L’af­faire Grégory a repré­senté une rupture profes­sion­nelle pour vous, juste­ment par rapport à la déon­to­lo­gie et au respect des personnes. Dans le film Grégory que vous avez co-réalisé pour Netflix, on apprend comment un couple de jour­na­listes sous pseudo a accusé déli­bé­ré­ment Chris­tiane Ville­min dans plusieurs jour­naux, sans jamais être inquié­té…

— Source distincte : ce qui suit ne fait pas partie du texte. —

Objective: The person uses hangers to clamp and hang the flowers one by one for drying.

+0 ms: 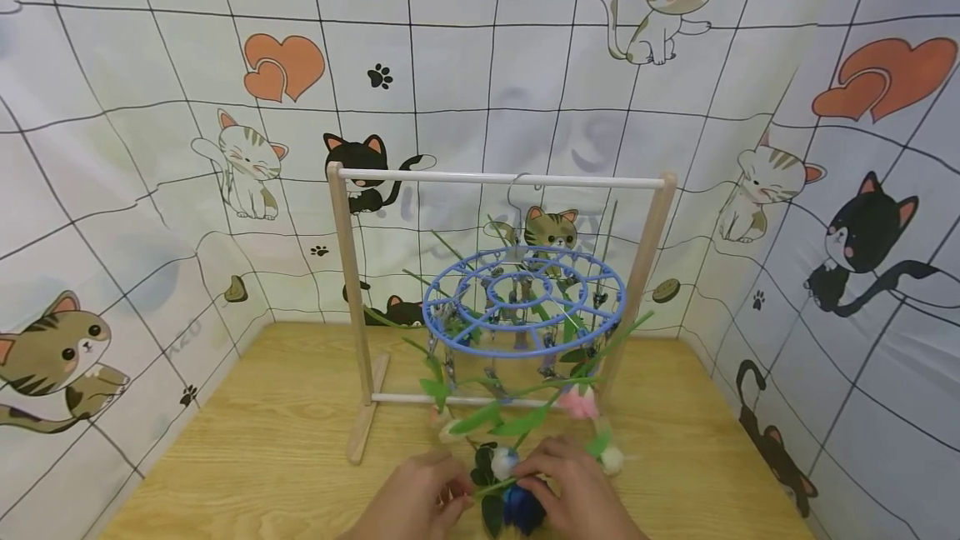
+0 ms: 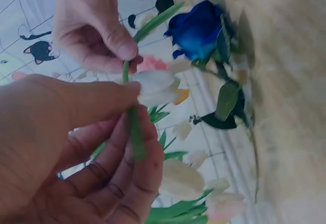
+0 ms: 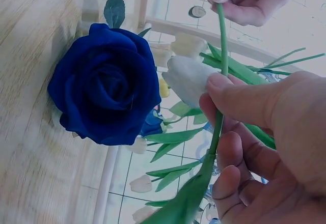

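My left hand (image 1: 426,492) and right hand (image 1: 573,488) pinch one thin green flower stem (image 1: 495,487) between them, low over the table. In the right wrist view, a long green leaf (image 3: 183,193) runs along the stem below my right fingers. Close behind the stem shows a white tulip head (image 3: 191,79); I cannot tell whether it belongs to that stem. An artificial blue rose (image 3: 107,86) with dark green leaves lies on the table by my hands. In the left wrist view, its stem (image 2: 256,168) rests along the tabletop.
Beyond my hands, a wooden rack (image 1: 348,290) carries a round blue clip hanger (image 1: 525,351) by a hook from its white top bar (image 1: 450,177). Several tulips hang head-down from its clips, including a pink one (image 1: 579,401). A cat-patterned cloth (image 1: 450,65) encloses the wooden table (image 1: 262,440).
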`<state>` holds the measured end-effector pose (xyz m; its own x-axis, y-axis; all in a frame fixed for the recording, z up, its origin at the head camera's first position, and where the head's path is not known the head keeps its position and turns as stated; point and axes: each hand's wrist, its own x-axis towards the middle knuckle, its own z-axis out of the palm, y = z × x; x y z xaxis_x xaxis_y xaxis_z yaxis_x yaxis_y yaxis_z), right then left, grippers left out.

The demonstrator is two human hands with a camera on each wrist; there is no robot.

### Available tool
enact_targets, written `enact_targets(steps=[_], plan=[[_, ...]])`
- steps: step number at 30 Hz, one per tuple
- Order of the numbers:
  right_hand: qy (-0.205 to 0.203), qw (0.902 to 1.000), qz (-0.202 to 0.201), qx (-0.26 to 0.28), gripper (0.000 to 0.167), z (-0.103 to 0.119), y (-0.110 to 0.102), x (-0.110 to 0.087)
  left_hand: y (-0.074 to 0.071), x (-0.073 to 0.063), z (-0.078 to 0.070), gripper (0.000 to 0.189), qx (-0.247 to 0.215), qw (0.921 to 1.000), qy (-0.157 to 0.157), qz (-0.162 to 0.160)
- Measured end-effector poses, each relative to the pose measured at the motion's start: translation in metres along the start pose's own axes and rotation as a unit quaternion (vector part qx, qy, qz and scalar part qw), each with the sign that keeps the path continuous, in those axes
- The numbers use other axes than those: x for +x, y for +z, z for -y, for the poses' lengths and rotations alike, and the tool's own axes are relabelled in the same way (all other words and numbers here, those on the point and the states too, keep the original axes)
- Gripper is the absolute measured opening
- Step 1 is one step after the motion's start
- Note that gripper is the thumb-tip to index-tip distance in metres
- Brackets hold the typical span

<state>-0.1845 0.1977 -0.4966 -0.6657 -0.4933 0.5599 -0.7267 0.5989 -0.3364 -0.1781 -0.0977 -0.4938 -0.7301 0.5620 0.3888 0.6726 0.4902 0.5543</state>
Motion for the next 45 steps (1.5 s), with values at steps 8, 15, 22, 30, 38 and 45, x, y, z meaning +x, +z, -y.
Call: enact_targets(steps=[8,15,22,30,38,45], plan=[[0.0,0.9994,-0.036,0.005,0.025,-0.001,-0.003,-0.001,-0.021,0.011,-0.021,0.014,0.014,0.9903,0.038,-0.133],[0.022,0.9979,-0.056,0.026,0.029,0.002,-0.006,-0.003,-0.056,0.043,-0.03,0.042,0.126,0.9259,0.125,-0.333],[-0.012,0.9932,-0.115,0.011,0.04,0.003,-0.004,-0.003,-0.079,0.07,-0.023,0.053,0.18,0.9167,0.136,-0.329],[-0.049,0.9854,-0.158,0.041,0.03,-0.009,-0.001,-0.005,-0.089,0.079,-0.011,0.052,0.142,0.9371,0.178,-0.264],[-0.037,0.9859,-0.156,0.048,0.043,0.003,-0.011,0.0,-0.092,0.081,-0.005,0.06,0.132,0.9357,0.195,-0.263],[-0.03,0.9864,-0.152,0.054,0.044,0.004,-0.012,-0.002,-0.096,0.081,-0.001,0.048,0.162,0.9271,0.184,-0.284]])
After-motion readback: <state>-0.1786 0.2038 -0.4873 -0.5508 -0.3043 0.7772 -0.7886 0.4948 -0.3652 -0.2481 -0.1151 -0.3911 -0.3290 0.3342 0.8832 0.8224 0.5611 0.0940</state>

Oui, c’est Marie-France Bezzina qui témoigne à visage décou­vert, son mari étant décédé. Nous étions cinq co-réali­sa­teurs et nous avions rusé pour l’avoir, elle n’au­rait jamais accepté que ce soit moi qui l’in­ter­roge, mais on y est arrivé par une copine inter­po­sée. Elle est confon­dante de haine et de méchan­ceté. En plus elle est mère de famille, c’est inima­gi­nable. Mais je crains qu’elle ne sévisse encore, toujours sous pseu­do…

Pensez-vous que l’af­faire Grégory puisse connaître bien­tôt sa réso­lu­tion, comme celle du Grêlé ?

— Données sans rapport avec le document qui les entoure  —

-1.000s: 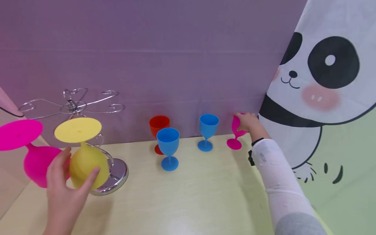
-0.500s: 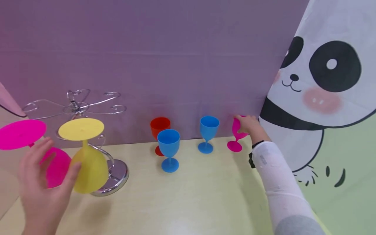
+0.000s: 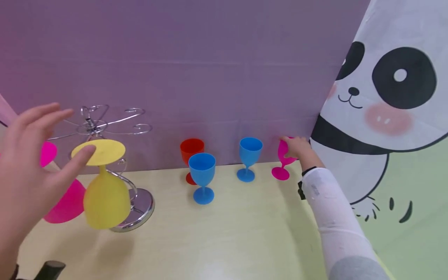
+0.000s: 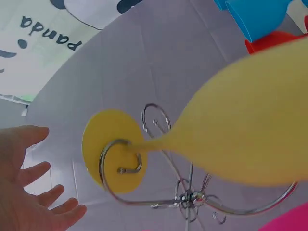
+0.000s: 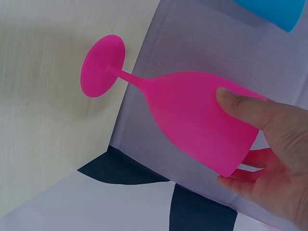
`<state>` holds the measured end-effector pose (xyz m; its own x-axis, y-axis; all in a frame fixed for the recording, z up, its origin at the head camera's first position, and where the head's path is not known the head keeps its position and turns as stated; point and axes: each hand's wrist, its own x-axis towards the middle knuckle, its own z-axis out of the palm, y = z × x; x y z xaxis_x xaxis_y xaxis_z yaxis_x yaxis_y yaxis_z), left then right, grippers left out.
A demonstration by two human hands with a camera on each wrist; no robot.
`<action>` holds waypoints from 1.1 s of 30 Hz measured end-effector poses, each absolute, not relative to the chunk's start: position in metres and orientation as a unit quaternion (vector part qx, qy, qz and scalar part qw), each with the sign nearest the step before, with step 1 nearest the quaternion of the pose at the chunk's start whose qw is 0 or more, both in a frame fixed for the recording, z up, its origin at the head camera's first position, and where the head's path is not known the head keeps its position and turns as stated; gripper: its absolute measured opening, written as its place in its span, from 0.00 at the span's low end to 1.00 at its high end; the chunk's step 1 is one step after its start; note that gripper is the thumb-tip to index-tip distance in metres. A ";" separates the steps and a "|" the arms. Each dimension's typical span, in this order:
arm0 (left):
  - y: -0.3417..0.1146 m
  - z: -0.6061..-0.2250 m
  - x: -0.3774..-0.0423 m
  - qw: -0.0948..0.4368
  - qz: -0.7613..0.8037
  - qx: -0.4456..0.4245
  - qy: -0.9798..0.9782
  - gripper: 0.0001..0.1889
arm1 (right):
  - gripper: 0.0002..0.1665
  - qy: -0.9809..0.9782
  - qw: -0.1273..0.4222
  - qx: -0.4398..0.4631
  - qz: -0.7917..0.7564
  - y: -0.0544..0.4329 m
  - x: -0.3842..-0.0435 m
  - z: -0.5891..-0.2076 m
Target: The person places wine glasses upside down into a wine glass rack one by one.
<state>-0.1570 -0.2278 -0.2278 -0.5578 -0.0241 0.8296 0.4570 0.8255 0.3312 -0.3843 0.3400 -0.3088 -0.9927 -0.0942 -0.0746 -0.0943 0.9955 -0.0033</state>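
Note:
A yellow goblet (image 3: 106, 200) hangs upside down by its foot from a curled arm of the chrome rack (image 3: 134, 134). A pink goblet (image 3: 68, 204) hangs the same way to its left, partly hidden by my left hand (image 3: 31, 167). That hand is raised beside the yellow goblet with fingers spread, holding nothing. In the left wrist view, the yellow goblet's stem sits in the wire hook (image 4: 108, 178), apart from the hand. At the right, my right hand (image 3: 299, 147) grips another pink goblet (image 5: 192, 110) by its bowl near the rim; its foot is downward at the table.
Two blue goblets (image 3: 202, 175) (image 3: 250, 155) and a red goblet (image 3: 190, 149) stand upright along the back of the pale table (image 3: 224, 233). The red one is partly behind a blue one. A purple backdrop (image 3: 210, 77) rises behind, with a panda-print cloth (image 3: 353, 171) at the right.
My left hand has let go of the yellow goblet and moved left and upward, its fingers spreading. The right hand stays on its pink goblet.

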 end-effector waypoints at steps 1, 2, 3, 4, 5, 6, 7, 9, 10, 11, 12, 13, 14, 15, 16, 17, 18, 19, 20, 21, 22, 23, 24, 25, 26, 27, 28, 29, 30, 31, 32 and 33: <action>-0.228 -0.220 -0.159 0.433 -0.260 -0.117 -0.855 0.42 | 0.44 0.998 0.038 -0.047 -0.003 0.341 -0.384 -0.308; -0.233 -0.216 -0.165 0.418 -0.256 -0.109 -0.865 0.41 | 0.45 0.998 0.040 -0.049 -0.006 0.342 -0.384 -0.308; -0.238 -0.211 -0.171 0.402 -0.253 -0.101 -0.874 0.41 | 0.45 0.998 0.041 -0.048 -0.010 0.342 -0.384 -0.307; -0.242 -0.206 -0.176 0.385 -0.251 -0.092 -0.884 0.40 | 0.45 0.998 0.041 -0.048 -0.014 0.342 -0.383 -0.307; -0.246 -0.199 -0.180 0.365 -0.249 -0.081 -0.893 0.39 | 0.45 0.998 0.041 -0.047 -0.015 0.342 -0.383 -0.306; -0.249 -0.194 -0.184 0.350 -0.245 -0.072 -0.901 0.38 | 0.45 0.998 0.039 -0.050 -0.013 0.342 -0.383 -0.306; -0.253 -0.189 -0.189 0.340 -0.240 -0.070 -0.907 0.38 | 0.45 0.998 0.038 -0.052 -0.011 0.342 -0.383 -0.306; -0.259 -0.181 -0.200 0.331 -0.228 -0.065 -0.913 0.37 | 0.44 0.998 0.035 -0.056 -0.010 0.342 -0.384 -0.305; -0.261 -0.177 -0.204 0.323 -0.222 -0.062 -0.918 0.37 | 0.44 0.998 0.034 -0.059 -0.008 0.342 -0.384 -0.306; -0.261 -0.173 -0.207 0.311 -0.216 -0.059 -0.924 0.38 | 0.44 0.998 0.033 -0.062 -0.007 0.342 -0.385 -0.306; -0.261 -0.168 -0.210 0.294 -0.207 -0.055 -0.931 0.38 | 0.44 0.997 0.033 -0.064 -0.006 0.341 -0.386 -0.306; -0.260 -0.162 -0.212 0.275 -0.201 -0.056 -0.939 0.39 | 0.44 0.997 0.034 -0.064 -0.006 0.341 -0.386 -0.306; -0.258 -0.156 -0.214 0.250 -0.191 -0.054 -0.948 0.40 | 0.44 0.997 0.035 -0.064 -0.006 0.341 -0.387 -0.307; -0.255 -0.149 -0.215 0.224 -0.185 -0.052 -0.956 0.40 | 0.44 0.997 0.036 -0.063 -0.008 0.341 -0.387 -0.307; -0.251 -0.143 -0.216 0.200 -0.175 -0.053 -0.962 0.41 | 0.44 0.997 0.037 -0.062 -0.007 0.341 -0.388 -0.307; -0.248 -0.138 -0.218 0.179 -0.166 -0.052 -0.968 0.41 | 0.44 0.997 0.039 -0.061 -0.007 0.341 -0.388 -0.307; -0.247 -0.133 -0.220 0.161 -0.157 -0.054 -0.973 0.42 | 0.44 0.997 0.039 -0.061 -0.007 0.341 -0.388 -0.307; -0.246 -0.128 -0.222 0.146 -0.153 -0.058 -0.976 0.42 | 0.44 0.997 0.040 -0.061 -0.007 0.341 -0.388 -0.307; -0.246 -0.126 -0.226 0.133 -0.146 -0.058 -0.979 0.42 | 0.45 0.997 0.041 -0.060 -0.007 0.340 -0.388 -0.307; -0.247 -0.123 -0.229 0.122 -0.143 -0.060 -0.980 0.43 | 0.45 0.997 0.041 -0.060 -0.007 0.340 -0.387 -0.307; -0.249 -0.122 -0.233 0.112 -0.139 -0.063 -0.982 0.43 | 0.45 0.997 0.042 -0.060 -0.006 0.340 -0.387 -0.307; -0.250 -0.122 -0.238 0.100 -0.136 -0.063 -0.984 0.43 | 0.45 0.997 0.042 -0.061 -0.005 0.339 -0.387 -0.307; -0.253 -0.121 -0.241 0.088 -0.135 -0.064 -0.985 0.44 | 0.45 0.997 0.042 -0.063 -0.004 0.339 -0.386 -0.306; -0.255 -0.121 -0.245 0.076 -0.131 -0.063 -0.986 0.45 | 0.45 0.997 0.042 -0.062 -0.005 0.339 -0.386 -0.307; -0.256 -0.121 -0.249 0.064 -0.126 -0.063 -0.988 0.46 | 0.45 0.997 0.042 -0.062 -0.006 0.338 -0.386 -0.307; -0.258 -0.122 -0.252 0.053 -0.123 -0.062 -0.989 0.46 | 0.45 0.997 0.042 -0.063 -0.007 0.338 -0.386 -0.307; -0.259 -0.122 -0.255 0.040 -0.120 -0.061 -0.990 0.47 | 0.44 0.997 0.043 -0.063 -0.009 0.338 -0.387 -0.307; -0.260 -0.122 -0.257 0.028 -0.118 -0.059 -0.991 0.48 | 0.45 0.997 0.043 -0.062 -0.010 0.338 -0.387 -0.307; -0.260 -0.122 -0.260 0.016 -0.114 -0.057 -0.992 0.48 | 0.44 0.997 0.043 -0.061 -0.012 0.338 -0.387 -0.307; -0.261 -0.122 -0.262 0.005 -0.108 -0.056 -0.993 0.48 | 0.45 0.997 0.044 -0.060 -0.014 0.338 -0.388 -0.307; -0.261 -0.122 -0.264 -0.007 -0.103 -0.055 -0.993 0.48 | 0.45 0.997 0.043 -0.059 -0.014 0.338 -0.388 -0.306; -0.260 -0.121 -0.266 -0.017 -0.097 -0.054 -0.994 0.48 | 0.45 0.997 0.042 -0.059 -0.014 0.339 -0.388 -0.306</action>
<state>-0.2657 -0.2603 -0.1214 -0.9936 0.1109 -0.0230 0.1044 0.9754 0.1940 -0.3877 0.3385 -0.3057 -0.9894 -0.1194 -0.0831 -0.1171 0.9926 -0.0322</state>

Il y a de nouvelles exper­tises géné­tiques en cours, c’est un peu la dernière chance, mais je crois que les résul­tats ne sont pas bons. Je garde un micro-espoir pour le couple Ville­min, car on n’est vrai­ment pas loin de la vérité dans le dossier. Mais faute de preuves, je crains qu’on ne puisse jamais l’élu­ci­der.

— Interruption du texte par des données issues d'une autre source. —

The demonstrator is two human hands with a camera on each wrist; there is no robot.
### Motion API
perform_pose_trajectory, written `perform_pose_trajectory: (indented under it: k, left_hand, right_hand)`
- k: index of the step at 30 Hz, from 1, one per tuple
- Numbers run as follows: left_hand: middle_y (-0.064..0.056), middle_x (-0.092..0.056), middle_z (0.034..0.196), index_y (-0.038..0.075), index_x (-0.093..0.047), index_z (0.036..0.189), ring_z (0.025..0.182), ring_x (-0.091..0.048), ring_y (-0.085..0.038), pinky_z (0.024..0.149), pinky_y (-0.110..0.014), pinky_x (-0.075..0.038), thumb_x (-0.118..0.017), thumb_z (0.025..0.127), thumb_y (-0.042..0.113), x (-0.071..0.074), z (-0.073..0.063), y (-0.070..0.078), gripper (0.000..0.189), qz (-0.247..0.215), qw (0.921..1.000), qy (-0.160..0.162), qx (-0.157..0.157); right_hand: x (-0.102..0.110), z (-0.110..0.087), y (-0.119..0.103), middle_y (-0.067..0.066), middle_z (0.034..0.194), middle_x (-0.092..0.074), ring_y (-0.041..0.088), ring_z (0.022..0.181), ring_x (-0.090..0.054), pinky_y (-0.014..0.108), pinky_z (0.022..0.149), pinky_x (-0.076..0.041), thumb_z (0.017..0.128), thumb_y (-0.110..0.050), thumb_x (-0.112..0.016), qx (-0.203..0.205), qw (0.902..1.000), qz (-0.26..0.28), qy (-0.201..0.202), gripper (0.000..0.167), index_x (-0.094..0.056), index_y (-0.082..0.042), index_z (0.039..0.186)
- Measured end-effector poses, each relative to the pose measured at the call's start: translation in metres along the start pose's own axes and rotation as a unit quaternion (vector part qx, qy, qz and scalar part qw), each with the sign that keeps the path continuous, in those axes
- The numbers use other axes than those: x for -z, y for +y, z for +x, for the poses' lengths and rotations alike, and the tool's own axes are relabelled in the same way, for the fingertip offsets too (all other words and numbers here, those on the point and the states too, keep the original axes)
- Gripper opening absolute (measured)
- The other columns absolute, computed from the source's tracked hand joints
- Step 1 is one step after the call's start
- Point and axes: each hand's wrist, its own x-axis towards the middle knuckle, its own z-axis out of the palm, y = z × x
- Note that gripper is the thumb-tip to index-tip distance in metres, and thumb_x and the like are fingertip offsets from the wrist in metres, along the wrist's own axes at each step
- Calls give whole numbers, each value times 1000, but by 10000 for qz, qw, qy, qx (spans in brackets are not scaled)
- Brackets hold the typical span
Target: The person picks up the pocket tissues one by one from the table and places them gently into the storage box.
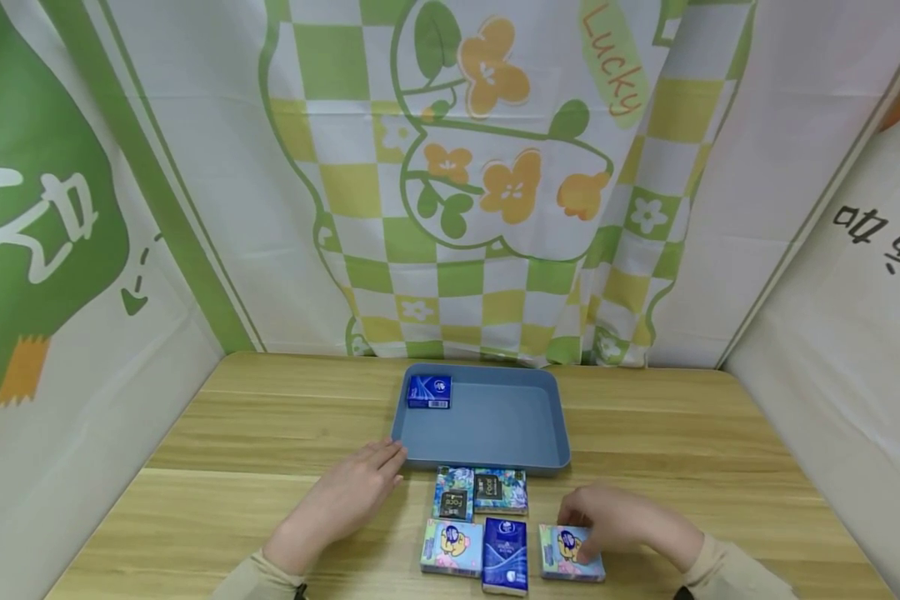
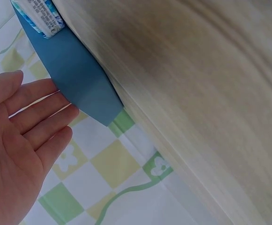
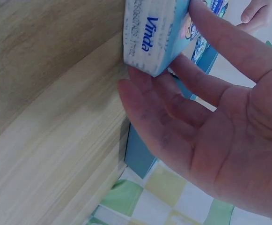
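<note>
My right hand [image 1: 618,525] pinches a light-blue tissue pack with a yellow cartoon print [image 1: 558,568] at the right of a small group of packs. In the right wrist view, the thumb lies on its printed face and the fingers curl about its end, marked Vinda [image 3: 149,35]. Straight fingers of my left hand [image 1: 348,492] meet the near left corner of the blue tray [image 1: 487,462]. The left wrist view shows that palm [image 2: 21,136] holding nothing. Inside the tray, at its far left corner, lies a dark-blue tissue pack [image 1: 429,392].
Two floral Face packs [image 1: 453,493] sit side by side just in front of the tray. Nearer me are another light-blue cartoon pack [image 1: 450,547] and an upright-lying dark-blue pack [image 1: 506,556]. Behind the wooden table [image 1: 292,417] hangs a checkered curtain [image 1: 465,283].
</note>
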Motion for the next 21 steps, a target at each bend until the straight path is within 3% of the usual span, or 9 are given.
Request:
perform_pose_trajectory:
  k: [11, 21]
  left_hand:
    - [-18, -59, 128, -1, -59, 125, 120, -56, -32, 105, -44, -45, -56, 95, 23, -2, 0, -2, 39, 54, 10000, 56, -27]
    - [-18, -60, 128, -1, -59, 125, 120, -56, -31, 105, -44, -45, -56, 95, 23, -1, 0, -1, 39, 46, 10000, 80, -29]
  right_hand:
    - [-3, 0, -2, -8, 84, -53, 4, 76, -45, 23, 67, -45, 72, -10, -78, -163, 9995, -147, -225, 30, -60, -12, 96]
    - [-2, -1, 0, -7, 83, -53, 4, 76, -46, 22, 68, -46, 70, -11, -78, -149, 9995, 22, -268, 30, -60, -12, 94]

Ce qui est beau, c’est que le couple Ville­min ait pu rester ensemble après un tel calvai­re…

Oui, c’est vrai­ment extra­or­di­naire. Ils se sont soudés dans le malheur, alors qu’en plus ils avaient à peine 25 ans quand c’est arrivé, beau­coup d’autres couples auraient splité pour moins que ça… Mais encore aujourd’­hui, ils se tiennent par la main, ils se sont recons­truits, c’est très émou­vant.

Vous pour­riez faire un docu sur Le Grêlé comme celui sur Grégory ?

Oui, dès l’af­faire réso­lue, j’ai eu 10 ou 12 propo­si­tions en 48h, et pas des meilleu­res… Une série docu­men­taire en plusieurs épisodes pour un gros diffu­seur est en cours avec Elodie Polo-Acker­mann qui produi­sait déjà Grégory ou Les femmes et l’as­sas­sin à propos de Guy Georges sur Netflix. Elle a l’art de consti­tuer des équipes et de faire travailler ensemble des gens très complé­men­taires, comme par exemple Gilles Marchand à la réali­sa­tion pour Grégory.”

Propos recueillis par Luc Hernan­dez

Dernier livre :

Patri­cia Touran­cheau, Le Grêlé, Le Tueur était un flic (Seuil, 19 €).

A Quais du polar :

Dédi­caces sur le stand de la librai­rie Passages vendredi 1er avril de 17h à 19h, palais de la Bourse, Lyon 2er. Entrée libre.

Table ronde Au coeur des faits divers avec trois autres écri­vains. Samedi 2 avril à 16h, Chapelle de la Trinité, Lyon 2e. Entrée libre.

Dimanche 3 avril à partir de 10h15 au musée des Beaux-Arts, Lyon 1er, Patri­cia Touran­cheau présen­tera une oeuvre de l’ex­po­si­tion Vani­tés, à la mort, à la vie, en compa­gnie de deux autres écri­vains.

Dimanche 3 avril de 14h30 à 15h30. Le bus des experts des faits divers. Départ des quais des Céles­tins, face au palais de justice, pour un tour de Lyon en compa­gnie de Patri­cia Touran­cheau et Raphaël Malkin pour évoquer l’ex­per­tise crimi­nelle dont la ville est le berceau. Inscrip­tion obli­ga­toire. Gratuit.